Jesus used this story to drive home His teaching.
“And He said to them, “Which of you shall have a friend, and go to him at midnight and say to him, ‘Friend, lend me three loaves; 6 for a friend of mine has come to me on his journey, and I have nothing to set before him’; 7 and he will answer from within and say, ‘Do not trouble me; the door is now shut, and my children are with me in bed; I cannot rise and give to you’? 8 I say to you, though he will not rise and give to him because he is his friend, yet because of his persistence he will rise and give him as many as he needs.
9 “So I say to you, ask, and it will be given to you; seek, and you will find; knock, and it will be opened to you. 10 For everyone who asks receives, and he who seeks finds, and to him who knocks it will be opened.—Luke 11:5-10
We must be careful to note that God is not being compared to this tired, reluctant neighbor. Rather, he is being contrasted with him. What we have here is a “how much more” argument. Jesus is saying, “If even this unwilling neighbor will respond to persistence, how much more will our Father answer the persistent prayers of his people?”
Our prayers are to be punctuated by commas, not periods.
Persistence in prayer is reinforced by Jesus’ call in verses 9-10 to keep asking, keep seeking, and keep knocking. There’s increasing intensity and a stacking of the words.

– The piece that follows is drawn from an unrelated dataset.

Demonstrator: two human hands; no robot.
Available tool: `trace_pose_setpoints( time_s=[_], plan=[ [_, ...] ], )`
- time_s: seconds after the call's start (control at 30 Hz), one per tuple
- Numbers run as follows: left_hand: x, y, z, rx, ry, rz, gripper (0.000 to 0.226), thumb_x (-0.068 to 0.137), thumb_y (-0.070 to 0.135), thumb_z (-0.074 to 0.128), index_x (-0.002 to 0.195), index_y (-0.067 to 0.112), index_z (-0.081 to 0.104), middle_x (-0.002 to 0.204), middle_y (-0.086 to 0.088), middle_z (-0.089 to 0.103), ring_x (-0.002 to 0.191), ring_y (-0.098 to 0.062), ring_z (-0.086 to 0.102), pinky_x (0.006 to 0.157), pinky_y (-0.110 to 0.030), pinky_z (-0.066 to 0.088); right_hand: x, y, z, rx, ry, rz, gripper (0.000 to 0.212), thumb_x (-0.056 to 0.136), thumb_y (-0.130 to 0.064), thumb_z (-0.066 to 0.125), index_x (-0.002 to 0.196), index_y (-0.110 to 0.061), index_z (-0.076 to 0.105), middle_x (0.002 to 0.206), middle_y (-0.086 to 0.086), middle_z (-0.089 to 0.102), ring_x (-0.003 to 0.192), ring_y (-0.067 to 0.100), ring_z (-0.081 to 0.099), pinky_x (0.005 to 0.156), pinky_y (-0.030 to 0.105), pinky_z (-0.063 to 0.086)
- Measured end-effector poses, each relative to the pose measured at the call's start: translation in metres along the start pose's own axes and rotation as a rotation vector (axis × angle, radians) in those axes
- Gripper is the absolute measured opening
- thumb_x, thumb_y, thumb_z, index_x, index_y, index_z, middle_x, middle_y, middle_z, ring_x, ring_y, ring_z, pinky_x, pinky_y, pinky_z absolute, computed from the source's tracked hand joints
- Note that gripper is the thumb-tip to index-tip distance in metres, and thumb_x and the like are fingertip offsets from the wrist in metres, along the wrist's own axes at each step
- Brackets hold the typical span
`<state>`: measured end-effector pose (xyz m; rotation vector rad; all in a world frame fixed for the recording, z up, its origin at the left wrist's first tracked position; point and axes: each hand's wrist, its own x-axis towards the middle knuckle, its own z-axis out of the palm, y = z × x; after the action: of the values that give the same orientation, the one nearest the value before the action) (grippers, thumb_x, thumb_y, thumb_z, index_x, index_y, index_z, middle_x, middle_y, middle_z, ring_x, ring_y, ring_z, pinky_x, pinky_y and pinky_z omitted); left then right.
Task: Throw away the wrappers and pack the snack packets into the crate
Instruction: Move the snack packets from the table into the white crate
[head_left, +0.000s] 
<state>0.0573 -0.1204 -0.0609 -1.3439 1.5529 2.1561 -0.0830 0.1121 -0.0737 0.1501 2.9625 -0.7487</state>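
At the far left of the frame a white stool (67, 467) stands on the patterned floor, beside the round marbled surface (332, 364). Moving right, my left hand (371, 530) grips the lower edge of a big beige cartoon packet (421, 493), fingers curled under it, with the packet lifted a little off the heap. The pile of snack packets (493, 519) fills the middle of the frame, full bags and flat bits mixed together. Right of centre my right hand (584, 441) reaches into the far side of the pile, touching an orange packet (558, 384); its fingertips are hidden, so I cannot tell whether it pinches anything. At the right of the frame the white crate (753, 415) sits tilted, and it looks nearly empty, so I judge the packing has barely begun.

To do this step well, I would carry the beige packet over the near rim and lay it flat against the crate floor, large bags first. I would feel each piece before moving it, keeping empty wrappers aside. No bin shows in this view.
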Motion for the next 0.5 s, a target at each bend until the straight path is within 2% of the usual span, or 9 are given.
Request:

Ask: Prayer is asking for something
Seek: A stronger word than “ask”
Knock: Relates back to the story of the man persistently knocking on the door
I love these words from author Warren W. Wiersbe: “Prayer isn’t bothering God, bargaining with God, borrowing from God, or burdening God. True prayer is blessing the Father because we love him, trust Him, and know that He will meet our needs, so we come and ask.”
In these last days, as the world around us grows more chaotic and confusing, turn your panic into prayers. Don’t be a stranger to God. Let him hear your voice often. Pray regularly. Pray repeatedly. Pray biblically. Don’t give up.
No matter what—keep praying. Keep PUSHing.